A well-known rule of forecasting is that we must first look back, at least twice as far as we wish to look forward, to see the relevant trends, cycles, causal factors, and models applicable to any complex system. We must also adopt a curious, critical, and evidence-based attitude. Careful research of the relevant past and present is necessary to producing new foresight. We also benefit from critical input from many others with deep experience in the problem area. Practitioners who skimp on this learning step can easily rely on old models and outdated information, and the quality of their work will suffer as a result.

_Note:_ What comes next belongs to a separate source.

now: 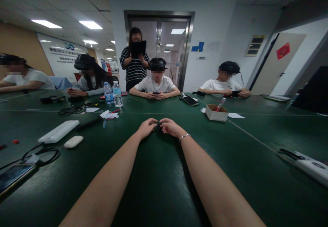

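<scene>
Both of my arms reach forward over the dark green table (pixel 153 179). A small black object (pixel 159 124) sits between my fingertips, too small and too covered by fingers to tell its kind. My left hand (pixel 147 128) pinches it from the left. From the other side my right hand (pixel 172 128) grips it with bent fingers, and a silver bracelet (pixel 184 137) circles that wrist. The two hands are close together, just above or on the tabletop.
To the left lie a white power bank (pixel 59 131), a white oval case (pixel 73 141), a phone (pixel 15 177) and cables. Water bottles (pixel 118 95) stand farther back. A small open box (pixel 216 113) is at right. Several people sit around the table; one stands behind.
</scene>
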Demonstrator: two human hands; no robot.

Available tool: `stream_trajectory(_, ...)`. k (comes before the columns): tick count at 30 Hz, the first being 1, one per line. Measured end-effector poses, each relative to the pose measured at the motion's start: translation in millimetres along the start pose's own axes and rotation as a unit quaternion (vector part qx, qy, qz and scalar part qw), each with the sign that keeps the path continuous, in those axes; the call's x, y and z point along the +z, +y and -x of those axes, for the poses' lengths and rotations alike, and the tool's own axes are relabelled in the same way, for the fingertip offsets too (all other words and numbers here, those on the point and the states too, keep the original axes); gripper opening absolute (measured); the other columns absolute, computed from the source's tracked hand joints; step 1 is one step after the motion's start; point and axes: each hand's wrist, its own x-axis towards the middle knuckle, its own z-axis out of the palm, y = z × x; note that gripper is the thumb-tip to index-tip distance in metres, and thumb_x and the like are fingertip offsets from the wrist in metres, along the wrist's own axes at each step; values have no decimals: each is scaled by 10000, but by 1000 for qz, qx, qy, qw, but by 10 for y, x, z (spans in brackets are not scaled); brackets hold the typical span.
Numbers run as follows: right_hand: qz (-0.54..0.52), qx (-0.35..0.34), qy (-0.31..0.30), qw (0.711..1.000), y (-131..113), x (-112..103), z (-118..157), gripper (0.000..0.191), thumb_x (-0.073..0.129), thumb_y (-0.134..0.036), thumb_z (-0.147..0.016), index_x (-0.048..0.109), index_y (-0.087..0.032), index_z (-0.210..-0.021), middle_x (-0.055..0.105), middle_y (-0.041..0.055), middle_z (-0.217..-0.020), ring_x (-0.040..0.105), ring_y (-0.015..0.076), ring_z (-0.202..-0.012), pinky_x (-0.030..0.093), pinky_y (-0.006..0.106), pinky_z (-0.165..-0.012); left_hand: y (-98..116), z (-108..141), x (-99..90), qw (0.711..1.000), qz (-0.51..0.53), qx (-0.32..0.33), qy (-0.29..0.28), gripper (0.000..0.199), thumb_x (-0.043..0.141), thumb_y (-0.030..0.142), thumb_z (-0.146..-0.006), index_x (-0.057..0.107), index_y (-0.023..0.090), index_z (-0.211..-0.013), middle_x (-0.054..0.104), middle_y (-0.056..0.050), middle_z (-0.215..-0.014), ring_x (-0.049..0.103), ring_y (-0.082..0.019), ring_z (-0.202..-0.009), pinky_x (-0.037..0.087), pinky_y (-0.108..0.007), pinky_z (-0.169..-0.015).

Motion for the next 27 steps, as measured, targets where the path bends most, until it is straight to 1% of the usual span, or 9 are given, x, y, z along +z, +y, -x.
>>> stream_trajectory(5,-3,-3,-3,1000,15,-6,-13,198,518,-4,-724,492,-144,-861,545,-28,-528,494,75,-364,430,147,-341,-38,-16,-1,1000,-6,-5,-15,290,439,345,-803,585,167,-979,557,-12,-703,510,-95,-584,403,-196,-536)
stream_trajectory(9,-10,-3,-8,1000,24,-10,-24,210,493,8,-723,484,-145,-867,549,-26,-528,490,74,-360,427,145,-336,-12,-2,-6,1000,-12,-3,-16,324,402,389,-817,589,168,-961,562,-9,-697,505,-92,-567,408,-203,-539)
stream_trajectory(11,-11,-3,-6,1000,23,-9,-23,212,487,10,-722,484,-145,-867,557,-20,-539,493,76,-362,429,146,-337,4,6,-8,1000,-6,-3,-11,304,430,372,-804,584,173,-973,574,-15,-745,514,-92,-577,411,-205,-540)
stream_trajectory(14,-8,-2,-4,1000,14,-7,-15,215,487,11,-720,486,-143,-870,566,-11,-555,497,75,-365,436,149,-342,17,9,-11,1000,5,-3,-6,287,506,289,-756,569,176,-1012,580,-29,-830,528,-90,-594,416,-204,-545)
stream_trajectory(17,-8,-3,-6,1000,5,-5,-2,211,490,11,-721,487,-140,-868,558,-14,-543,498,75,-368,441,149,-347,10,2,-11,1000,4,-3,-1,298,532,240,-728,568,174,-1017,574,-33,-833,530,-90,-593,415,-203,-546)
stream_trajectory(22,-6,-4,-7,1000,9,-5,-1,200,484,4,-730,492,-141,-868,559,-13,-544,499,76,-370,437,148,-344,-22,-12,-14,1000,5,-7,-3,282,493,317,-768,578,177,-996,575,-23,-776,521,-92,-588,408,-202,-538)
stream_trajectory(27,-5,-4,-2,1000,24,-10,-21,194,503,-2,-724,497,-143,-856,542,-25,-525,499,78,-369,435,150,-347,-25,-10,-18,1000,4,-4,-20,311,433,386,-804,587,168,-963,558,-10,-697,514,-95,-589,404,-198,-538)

When we are focused on the types of actual foresight thinking we do, we talk about the Four Ps. But when we are concerned with the thinking types we need to create strategic foresight, we must instead talk about the Six Ps.
Grouping the Past and Present for simplicity in this Guide, we will use the acronym LAIS, to signify four even more descriptive words in organizational contexts, Learning, Anticipation, Innovation, and Strategy, for these skills. We can remember LAIS as the first four letters of the phrase “LAISsez Faire”, which describes entrepreneurial freedom, a critical ingredient of social democratic capitalism.
Here is a simple overview of the Four Skills of Strategic Foresight:
- Learning. First we must try to understand where we came from and where we are. We collect relevant history, trends, cycles, causal factors, and models. We look carefully and analytically at history, and far wide (horizon scanning) at the relevant present environment. This is largely divergent thinking.
- Anticipation. Next, we try to extrapolate (forecast) the relevant trends, consider the way they may interact to create more change, and make some probabilistic predictions. We look for constraints and likely outcomes of the past and current state, both obvious and hidden, and we try to estimate risks. This is largely convergent thinking.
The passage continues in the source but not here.